From what I know of Vite HMR, I don't think 1. and 2. are needed. Plus I think that this change would be the occasion to remove the default watch of the whole working dir that then need some edge cases. This is something that I like to work on, but didn't get to it during v5 beta
1 and 2 is needed because we expose server.watcher. I've also thought about the "watch lazily" plan but ultimately I dont think it's feasible because:
- Feels like a big overhead on startup as you're watching many tiny files/directories in a burst, and need tooling to consolidate and deduplicate watchers. (This is also where a
chokidarlike interface makes it easier to manage) - We cannot detect added/removed
tsconfig.jsonwithin therootthat would've affected.tsfiles. (discussed with dominik about this one)
Chokidar also supports glob pattern for file watch and ignored option as well but I don't see any glob support by Parcel Watcher (at least not from the docs on the readme).
To be fair though, it seems that the Chokidar author wanted to remove globs in this open Chokidar version 4 PR but I doubt it would be merge anytime soon since the PR is 1.5 year old at this point... which reminds me globs feature was removed from rimraf not long ago but quickly added back because too many users begged for the glob support :). So anyway, does Parcel Watcher support globs and if not then how would Vite go about it?

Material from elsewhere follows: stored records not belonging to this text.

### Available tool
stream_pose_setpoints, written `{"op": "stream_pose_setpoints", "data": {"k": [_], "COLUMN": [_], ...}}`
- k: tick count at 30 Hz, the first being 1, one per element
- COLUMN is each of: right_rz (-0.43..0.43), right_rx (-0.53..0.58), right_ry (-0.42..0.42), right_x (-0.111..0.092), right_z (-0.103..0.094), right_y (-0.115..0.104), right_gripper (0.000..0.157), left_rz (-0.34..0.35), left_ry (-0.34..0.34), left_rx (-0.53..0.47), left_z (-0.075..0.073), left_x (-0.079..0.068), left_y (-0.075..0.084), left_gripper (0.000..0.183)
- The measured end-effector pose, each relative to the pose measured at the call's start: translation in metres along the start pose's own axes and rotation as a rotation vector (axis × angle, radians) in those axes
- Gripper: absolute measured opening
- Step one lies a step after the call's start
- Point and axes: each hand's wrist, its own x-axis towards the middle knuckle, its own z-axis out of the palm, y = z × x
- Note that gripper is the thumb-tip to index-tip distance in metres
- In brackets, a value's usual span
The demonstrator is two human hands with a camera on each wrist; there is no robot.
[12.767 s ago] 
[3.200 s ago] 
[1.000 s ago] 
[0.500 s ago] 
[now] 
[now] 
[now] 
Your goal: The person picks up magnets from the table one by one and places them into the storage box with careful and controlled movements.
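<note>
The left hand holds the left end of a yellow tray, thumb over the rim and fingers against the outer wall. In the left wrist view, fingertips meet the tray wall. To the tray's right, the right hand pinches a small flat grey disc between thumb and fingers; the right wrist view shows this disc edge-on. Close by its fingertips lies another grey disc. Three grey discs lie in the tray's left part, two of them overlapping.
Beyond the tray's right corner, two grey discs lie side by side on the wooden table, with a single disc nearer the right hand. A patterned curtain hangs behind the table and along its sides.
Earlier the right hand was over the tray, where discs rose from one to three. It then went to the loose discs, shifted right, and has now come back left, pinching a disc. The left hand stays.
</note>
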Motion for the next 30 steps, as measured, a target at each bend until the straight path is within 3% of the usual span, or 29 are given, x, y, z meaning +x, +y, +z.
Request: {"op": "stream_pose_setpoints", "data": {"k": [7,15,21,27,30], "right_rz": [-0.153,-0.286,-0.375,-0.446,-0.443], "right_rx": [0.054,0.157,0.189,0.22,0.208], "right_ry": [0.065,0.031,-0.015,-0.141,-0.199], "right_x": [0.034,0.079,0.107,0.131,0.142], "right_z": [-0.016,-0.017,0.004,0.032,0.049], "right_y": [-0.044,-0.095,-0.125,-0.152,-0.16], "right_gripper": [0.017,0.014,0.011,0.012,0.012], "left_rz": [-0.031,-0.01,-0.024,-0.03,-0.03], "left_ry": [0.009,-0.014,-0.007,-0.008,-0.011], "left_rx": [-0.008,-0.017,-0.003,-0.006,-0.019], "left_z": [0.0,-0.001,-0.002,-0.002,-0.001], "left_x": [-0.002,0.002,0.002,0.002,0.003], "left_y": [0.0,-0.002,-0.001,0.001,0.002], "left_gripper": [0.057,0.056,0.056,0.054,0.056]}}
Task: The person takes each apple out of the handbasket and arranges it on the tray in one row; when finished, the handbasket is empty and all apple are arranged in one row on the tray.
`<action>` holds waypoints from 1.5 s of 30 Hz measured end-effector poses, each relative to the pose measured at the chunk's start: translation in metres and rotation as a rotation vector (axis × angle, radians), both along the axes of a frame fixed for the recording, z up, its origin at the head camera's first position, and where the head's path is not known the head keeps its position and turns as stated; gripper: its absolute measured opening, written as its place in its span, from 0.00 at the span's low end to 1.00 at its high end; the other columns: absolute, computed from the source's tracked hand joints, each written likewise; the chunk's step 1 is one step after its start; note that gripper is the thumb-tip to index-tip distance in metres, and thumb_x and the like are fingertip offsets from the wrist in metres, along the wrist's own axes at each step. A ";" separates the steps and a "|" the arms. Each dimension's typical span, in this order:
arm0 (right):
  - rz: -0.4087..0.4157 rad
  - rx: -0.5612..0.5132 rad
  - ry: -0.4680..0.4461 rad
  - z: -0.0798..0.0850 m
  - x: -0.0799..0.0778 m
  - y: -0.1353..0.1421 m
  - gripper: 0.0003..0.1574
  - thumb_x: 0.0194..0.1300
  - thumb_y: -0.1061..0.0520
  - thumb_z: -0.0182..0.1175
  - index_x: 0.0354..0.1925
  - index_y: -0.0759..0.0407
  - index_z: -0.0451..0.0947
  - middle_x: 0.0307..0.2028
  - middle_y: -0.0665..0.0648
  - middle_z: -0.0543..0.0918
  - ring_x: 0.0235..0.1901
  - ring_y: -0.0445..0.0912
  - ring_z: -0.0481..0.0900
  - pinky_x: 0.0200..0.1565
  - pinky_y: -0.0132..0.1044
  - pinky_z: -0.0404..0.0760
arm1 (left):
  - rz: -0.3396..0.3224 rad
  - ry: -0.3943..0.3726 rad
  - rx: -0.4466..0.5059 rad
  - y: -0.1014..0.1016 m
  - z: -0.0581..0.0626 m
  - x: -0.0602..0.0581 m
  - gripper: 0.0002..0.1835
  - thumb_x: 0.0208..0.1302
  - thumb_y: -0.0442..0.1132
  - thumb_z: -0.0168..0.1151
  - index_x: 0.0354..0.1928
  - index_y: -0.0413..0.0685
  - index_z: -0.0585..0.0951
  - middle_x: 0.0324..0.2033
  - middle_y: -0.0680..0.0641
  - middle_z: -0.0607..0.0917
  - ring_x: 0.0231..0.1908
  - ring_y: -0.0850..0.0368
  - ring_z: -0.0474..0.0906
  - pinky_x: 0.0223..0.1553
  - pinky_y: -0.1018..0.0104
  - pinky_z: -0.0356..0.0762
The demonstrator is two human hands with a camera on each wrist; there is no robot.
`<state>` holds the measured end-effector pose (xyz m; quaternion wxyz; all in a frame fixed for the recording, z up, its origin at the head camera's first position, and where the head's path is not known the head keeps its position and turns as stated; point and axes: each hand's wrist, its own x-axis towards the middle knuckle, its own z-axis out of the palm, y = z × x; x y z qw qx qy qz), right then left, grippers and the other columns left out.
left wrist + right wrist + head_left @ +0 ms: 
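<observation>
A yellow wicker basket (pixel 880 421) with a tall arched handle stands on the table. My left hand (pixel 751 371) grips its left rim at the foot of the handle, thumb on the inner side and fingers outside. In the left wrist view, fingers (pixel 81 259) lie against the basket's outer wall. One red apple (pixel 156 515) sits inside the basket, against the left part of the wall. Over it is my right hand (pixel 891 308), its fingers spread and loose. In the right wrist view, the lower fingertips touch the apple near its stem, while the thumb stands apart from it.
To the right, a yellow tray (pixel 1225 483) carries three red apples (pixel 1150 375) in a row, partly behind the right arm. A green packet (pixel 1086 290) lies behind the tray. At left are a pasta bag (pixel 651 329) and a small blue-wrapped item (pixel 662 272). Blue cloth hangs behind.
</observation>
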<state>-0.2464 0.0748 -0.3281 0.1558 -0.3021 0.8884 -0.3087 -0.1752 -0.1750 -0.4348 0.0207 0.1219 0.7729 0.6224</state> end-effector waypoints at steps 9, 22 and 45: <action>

Yes, glob ignores are supported. They're pretty efficient too - they get compiled to a regex and matched in the C++ layer (off main thread). https://github.com/parcel-bundler/watcher#options
Yeah it's probably not the most performant. On macOS it's probably fine, but on Linux there is a pretty low inotify watcher limit and watchers are not recursive by default so we have to traverse the directory hierarchy and watch each sub-directory manually.
Node just made native recursive watching available on Linux. It was originally added in Node 20, but had some bugs, so you couldn't use it just yet. It seems to be working now as of Node 20.13/22.1+. Perhaps @parcel/watchers could adopt it now?
We have already used the same OS APIs that node is using for years. Their implementation would be subject to the same OS limits.